=== Begin Enclosure ===

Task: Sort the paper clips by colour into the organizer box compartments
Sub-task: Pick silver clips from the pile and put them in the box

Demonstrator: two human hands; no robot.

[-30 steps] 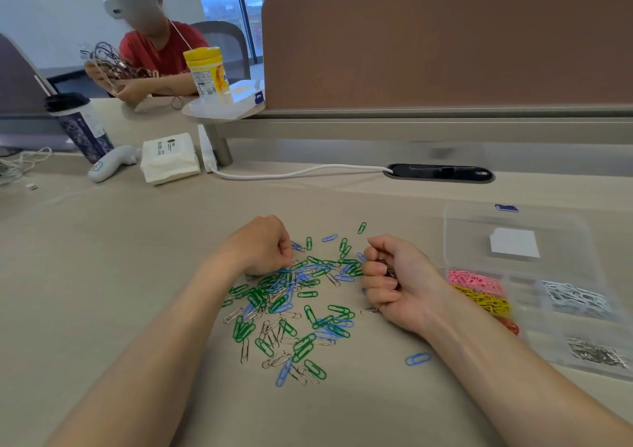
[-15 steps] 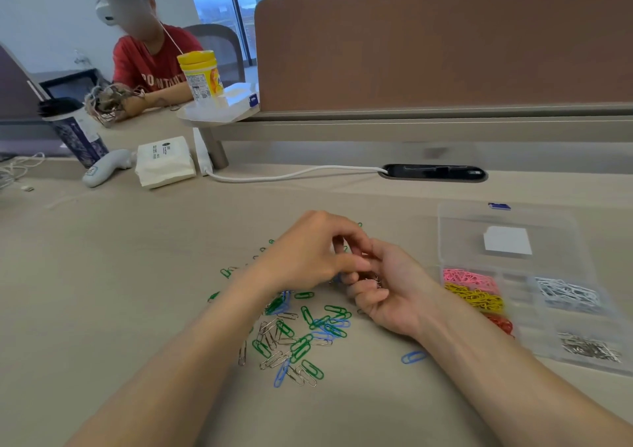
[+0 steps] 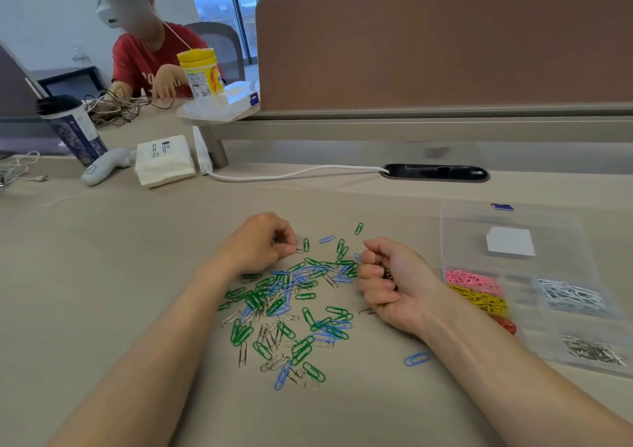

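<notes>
A loose pile of green, blue and silver paper clips [image 3: 291,309] lies on the beige desk between my hands. My left hand [image 3: 258,244] rests at the pile's far left edge and pinches a silver clip [image 3: 299,250] between thumb and forefinger. My right hand [image 3: 387,282] is curled palm-up at the pile's right edge, closed on a small bunch of silver clips [image 3: 386,273]. The clear organizer box [image 3: 534,313] stands to the right, lid open, holding pink [image 3: 471,279], yellow [image 3: 479,301], red [image 3: 507,325], white [image 3: 570,296] and silver [image 3: 594,350] clips in separate compartments.
One blue clip [image 3: 417,359] lies apart near my right forearm. At the back left are a tissue pack [image 3: 164,160], a grey controller [image 3: 102,169], a dark cup [image 3: 72,131] and a white cable [image 3: 291,174]. Another person sits beyond the yellow canister [image 3: 202,73].
My left hand was at my right palm half a second ago; it has drawn back left to the pile and now pinches a silver clip. My right hand has stayed closed.
</notes>
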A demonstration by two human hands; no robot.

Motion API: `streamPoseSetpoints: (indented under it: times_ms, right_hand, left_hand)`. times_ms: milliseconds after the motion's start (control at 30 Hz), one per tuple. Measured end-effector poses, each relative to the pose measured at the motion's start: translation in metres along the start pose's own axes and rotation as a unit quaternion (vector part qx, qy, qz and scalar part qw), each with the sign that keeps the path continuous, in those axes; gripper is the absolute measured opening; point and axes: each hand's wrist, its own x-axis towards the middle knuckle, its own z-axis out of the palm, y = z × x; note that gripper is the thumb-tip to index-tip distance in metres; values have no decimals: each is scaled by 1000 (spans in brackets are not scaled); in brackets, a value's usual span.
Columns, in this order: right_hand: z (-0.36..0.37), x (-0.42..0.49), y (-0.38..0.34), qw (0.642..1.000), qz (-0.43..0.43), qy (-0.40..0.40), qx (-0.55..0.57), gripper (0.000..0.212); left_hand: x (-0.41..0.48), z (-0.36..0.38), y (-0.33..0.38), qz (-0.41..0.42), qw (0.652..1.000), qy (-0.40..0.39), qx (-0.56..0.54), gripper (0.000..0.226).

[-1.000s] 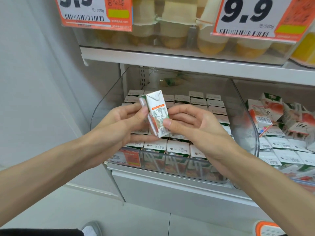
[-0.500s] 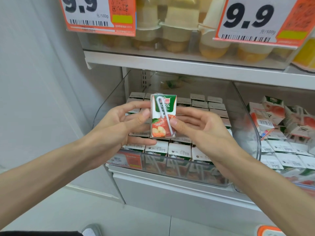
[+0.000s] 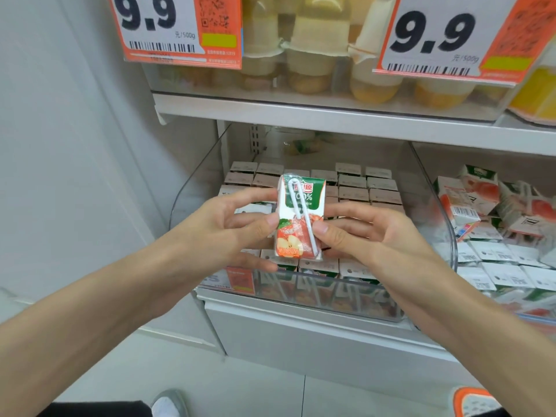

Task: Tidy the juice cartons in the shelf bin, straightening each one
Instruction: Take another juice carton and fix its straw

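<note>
A small apple juice carton (image 3: 298, 215), green on top and red below with a white straw taped to its front, stands upright in the air over the clear shelf bin (image 3: 445, 236). My left hand (image 3: 228, 224) pinches its left edge with thumb and fingers. On the other side my right hand (image 3: 364, 236) pinches the right edge, thumb on the front by the straw. Below and behind, several cartons (image 3: 355, 188) stand in neat rows inside the bin, tops facing up.
A second bin (image 3: 511, 266) to the right holds several cartons lying jumbled. The shelf above (image 3: 331, 112) carries fruit cups behind two orange 9.9 price tags (image 3: 177, 28). A grey wall (image 3: 75, 145) stands on the left.
The carton has been turned from its side panel to its front face and now stands upright. Both hands keep their hold and sit a little higher.
</note>
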Motion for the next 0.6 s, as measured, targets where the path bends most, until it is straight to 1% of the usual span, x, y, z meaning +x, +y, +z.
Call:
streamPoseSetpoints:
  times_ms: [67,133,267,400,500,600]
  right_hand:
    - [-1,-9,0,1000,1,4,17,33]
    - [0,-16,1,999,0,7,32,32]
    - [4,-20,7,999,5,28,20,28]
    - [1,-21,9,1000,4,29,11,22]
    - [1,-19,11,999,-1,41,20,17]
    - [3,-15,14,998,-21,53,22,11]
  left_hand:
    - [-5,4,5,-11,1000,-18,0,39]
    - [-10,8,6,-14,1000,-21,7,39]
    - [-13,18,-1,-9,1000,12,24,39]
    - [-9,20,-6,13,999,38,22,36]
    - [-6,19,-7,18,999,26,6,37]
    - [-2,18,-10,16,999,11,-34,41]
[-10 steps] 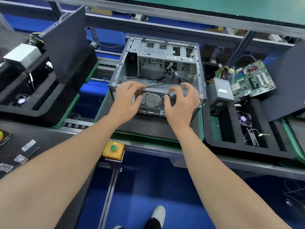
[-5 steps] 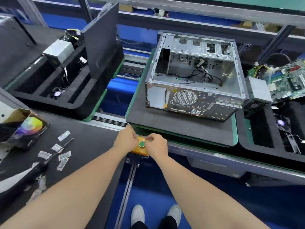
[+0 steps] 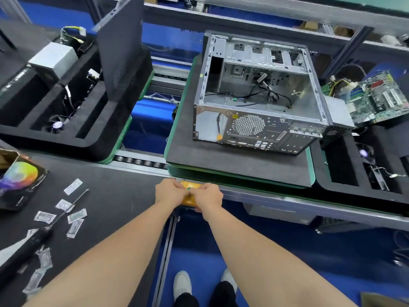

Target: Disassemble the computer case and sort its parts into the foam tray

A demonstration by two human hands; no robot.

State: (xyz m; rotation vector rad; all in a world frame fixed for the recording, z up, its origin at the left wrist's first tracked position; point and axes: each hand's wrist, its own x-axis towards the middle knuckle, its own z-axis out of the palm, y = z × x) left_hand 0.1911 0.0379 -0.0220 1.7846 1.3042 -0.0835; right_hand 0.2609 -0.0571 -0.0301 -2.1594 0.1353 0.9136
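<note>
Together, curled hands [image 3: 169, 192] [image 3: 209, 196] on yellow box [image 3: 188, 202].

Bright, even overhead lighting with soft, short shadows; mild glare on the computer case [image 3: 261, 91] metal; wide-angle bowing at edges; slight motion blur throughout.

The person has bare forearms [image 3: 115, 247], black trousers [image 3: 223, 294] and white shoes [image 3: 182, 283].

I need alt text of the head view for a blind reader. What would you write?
The left hand and right hand hold a yellow button box at the bench edge. Behind, an open computer case sits on a grey pad, between a left foam tray and a right foam tray holding removed parts.
</note>
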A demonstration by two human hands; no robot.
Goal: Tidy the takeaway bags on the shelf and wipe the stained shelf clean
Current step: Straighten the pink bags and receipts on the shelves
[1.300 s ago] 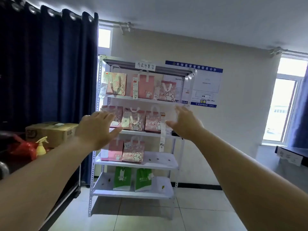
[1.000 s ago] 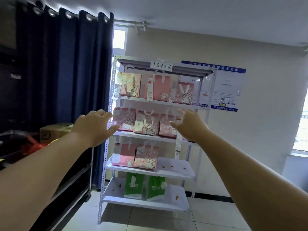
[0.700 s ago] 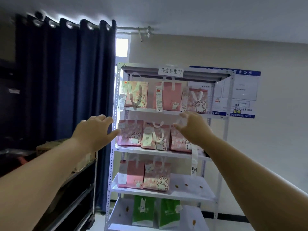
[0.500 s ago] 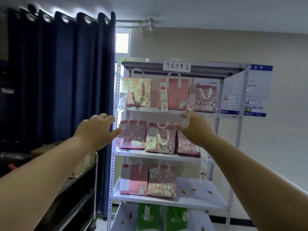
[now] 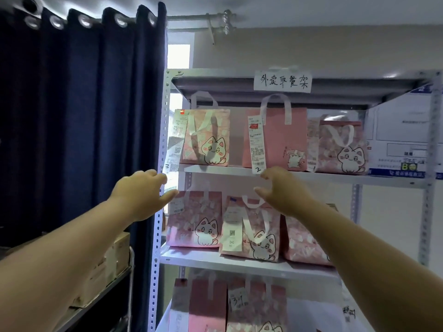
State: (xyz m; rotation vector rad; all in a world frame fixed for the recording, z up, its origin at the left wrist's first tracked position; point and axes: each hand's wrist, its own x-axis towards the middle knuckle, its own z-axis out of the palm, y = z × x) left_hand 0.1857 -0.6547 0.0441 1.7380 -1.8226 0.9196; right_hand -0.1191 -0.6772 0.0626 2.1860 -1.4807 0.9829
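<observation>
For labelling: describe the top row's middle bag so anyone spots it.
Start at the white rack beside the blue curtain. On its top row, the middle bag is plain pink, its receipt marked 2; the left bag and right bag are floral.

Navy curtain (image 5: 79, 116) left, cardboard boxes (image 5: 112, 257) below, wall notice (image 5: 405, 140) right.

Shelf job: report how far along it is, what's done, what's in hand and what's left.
Done: nothing that shows; the pink bags stand on the shelf tiers, receipts dangling. In hand: the left hand and right hand both reach toward the upper tiers, open and holding nothing. Left: tidying the bags, then the wiping; nothing to wipe with is in view.
</observation>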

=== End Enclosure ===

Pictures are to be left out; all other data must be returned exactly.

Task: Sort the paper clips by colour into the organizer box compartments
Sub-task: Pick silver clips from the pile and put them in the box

Demonstrator: two human hands; no robot.

[-30 steps] 
[-15 steps] 
[+0 steps] 

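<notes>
A loose pile of green, blue and silver paper clips [image 3: 291,309] lies on the beige desk between my hands. My left hand [image 3: 258,244] rests at the pile's far left edge and pinches a silver clip [image 3: 299,250] between thumb and forefinger. My right hand [image 3: 387,282] is curled palm-up at the pile's right edge, closed on a small bunch of silver clips [image 3: 386,273]. The clear organizer box [image 3: 534,313] stands to the right, lid open, holding pink [image 3: 471,279], yellow [image 3: 479,301], red [image 3: 507,325], white [image 3: 570,296] and silver [image 3: 594,350] clips in separate compartments.
One blue clip [image 3: 417,359] lies apart near my right forearm. At the back left are a tissue pack [image 3: 164,160], a grey controller [image 3: 102,169], a dark cup [image 3: 72,131] and a white cable [image 3: 291,174]. Another person sits beyond the yellow canister [image 3: 202,73].
My left hand was at my right palm half a second ago; it has drawn back left to the pile and now pinches a silver clip. My right hand has stayed closed.
</notes>
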A demonstration by two human hands; no robot.

Motion API: `streamPoseSetpoints: (indented under it: times_ms, right_hand, left_hand)`. times_ms: milliseconds after the motion's start (control at 30 Hz), one per tuple. Measured end-effector poses, each relative to the pose measured at the motion's start: translation in metres along the start pose's own axes and rotation as a unit quaternion (vector part qx, qy, qz and scalar part qw), each with the sign that keeps the path continuous, in those axes; gripper is the absolute measured opening; point and axes: each hand's wrist, its own x-axis towards the middle knuckle, its own z-axis out of the palm, y = z × x; note that gripper is the thumb-tip to index-tip distance in metres; values have no decimals: each is scaled by 1000 (spans in brackets are not scaled); in brackets, a value's usual span.
Columns, in this order: right_hand: z (-0.36..0.37), x (-0.42..0.49), y (-0.38..0.34), qw (0.642..1.000), qz (-0.43..0.43), qy (-0.40..0.40), qx (-0.55..0.57), gripper (0.000..0.212); left_hand: x (-0.41..0.48), z (-0.36..0.38), y (-0.33..0.38), qz (-0.41..0.42), qw (0.652..1.000), qy (-0.40..0.39), qx (-0.56..0.54), gripper (0.000..0.226).

[-1.000s] 
[-0.500s] 
[+0.000s] 

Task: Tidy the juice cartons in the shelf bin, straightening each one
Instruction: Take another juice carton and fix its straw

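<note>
A small apple juice carton (image 3: 298, 215), green on top and red below with a white straw taped to its front, stands upright in the air over the clear shelf bin (image 3: 445, 236). My left hand (image 3: 228, 224) pinches its left edge with thumb and fingers. On the other side my right hand (image 3: 364, 236) pinches the right edge, thumb on the front by the straw. Below and behind, several cartons (image 3: 355, 188) stand in neat rows inside the bin, tops facing up.
A second bin (image 3: 511, 266) to the right holds several cartons lying jumbled. The shelf above (image 3: 331, 112) carries fruit cups behind two orange 9.9 price tags (image 3: 177, 28). A grey wall (image 3: 75, 145) stands on the left.
The carton has been turned from its side panel to its front face and now stands upright. Both hands keep their hold and sit a little higher.
</note>
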Motion for the next 0.6 s, as measured, targets where the path bends most, until it is straight to 1% of the usual span, x, y, z meaning +x, +y, +z.
Call:
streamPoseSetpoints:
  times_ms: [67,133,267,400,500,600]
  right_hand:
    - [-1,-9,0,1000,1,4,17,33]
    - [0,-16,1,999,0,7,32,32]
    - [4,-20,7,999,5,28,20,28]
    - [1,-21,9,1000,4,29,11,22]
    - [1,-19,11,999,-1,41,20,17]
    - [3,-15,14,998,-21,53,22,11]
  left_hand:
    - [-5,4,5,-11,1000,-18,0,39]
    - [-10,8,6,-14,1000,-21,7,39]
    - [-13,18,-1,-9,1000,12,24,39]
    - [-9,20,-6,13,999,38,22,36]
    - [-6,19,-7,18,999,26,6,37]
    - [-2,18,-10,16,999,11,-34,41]
[-10 steps] 
[-5 steps] 
[+0 steps] 

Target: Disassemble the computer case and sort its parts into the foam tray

A demonstration by two human hands; no robot.

State: (xyz m; rotation vector rad; all in a world frame fixed for the recording, z up, its origin at the left wrist's first tracked position; point and axes: each hand's wrist, its own x-axis towards the middle knuckle, its own z-axis out of the palm, y = z × x) left_hand 0.1911 0.0379 -0.0220 1.7846 1.3042 -0.0835; right_hand 0.2609 -0.0571 -0.0301 -2.1594 0.1353 0.9136
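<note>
Together, curled hands [image 3: 169, 192] [image 3: 209, 196] on yellow box [image 3: 188, 202].

Bright, even overhead lighting with soft, short shadows; mild glare on the computer case [image 3: 261, 91] metal; wide-angle bowing at edges; slight motion blur throughout.

The person has bare forearms [image 3: 115, 247], black trousers [image 3: 223, 294] and white shoes [image 3: 182, 283].

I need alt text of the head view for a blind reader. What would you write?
The left hand and right hand hold a yellow button box at the bench edge. Behind, an open computer case sits on a grey pad, between a left foam tray and a right foam tray holding removed parts.
</note>
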A demonstration by two human hands; no robot.
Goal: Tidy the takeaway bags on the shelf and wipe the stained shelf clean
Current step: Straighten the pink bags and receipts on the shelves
[1.300 s ago] 
[1.000 s ago] 
[0.700 s ago] 
[0.500 s ago] 
[now] 
State: (xyz m; rotation vector rad; all in a world frame fixed for the recording, z up, its origin at the left wrist's first tracked position; point and axes: each hand's wrist, its own x-axis towards the middle knuckle, its own z-axis out of the palm, y = z × x) left_hand 0.1857 -0.6547 0.0441 1.7380 -1.8226 0.9196; right_hand -0.1191 -0.6772 0.0626 2.1860 -1.4807 0.9829
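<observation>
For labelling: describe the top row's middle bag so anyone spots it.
Start at the white rack beside the blue curtain. On its top row, the middle bag is plain pink, its receipt marked 2; the left bag and right bag are floral.

Navy curtain (image 5: 79, 116) left, cardboard boxes (image 5: 112, 257) below, wall notice (image 5: 405, 140) right.

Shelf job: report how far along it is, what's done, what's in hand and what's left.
Done: nothing that shows; the pink bags stand on the shelf tiers, receipts dangling. In hand: the left hand and right hand both reach toward the upper tiers, open and holding nothing. Left: tidying the bags, then the wiping; nothing to wipe with is in view.
</observation>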

No part of the exercise remains unanswered.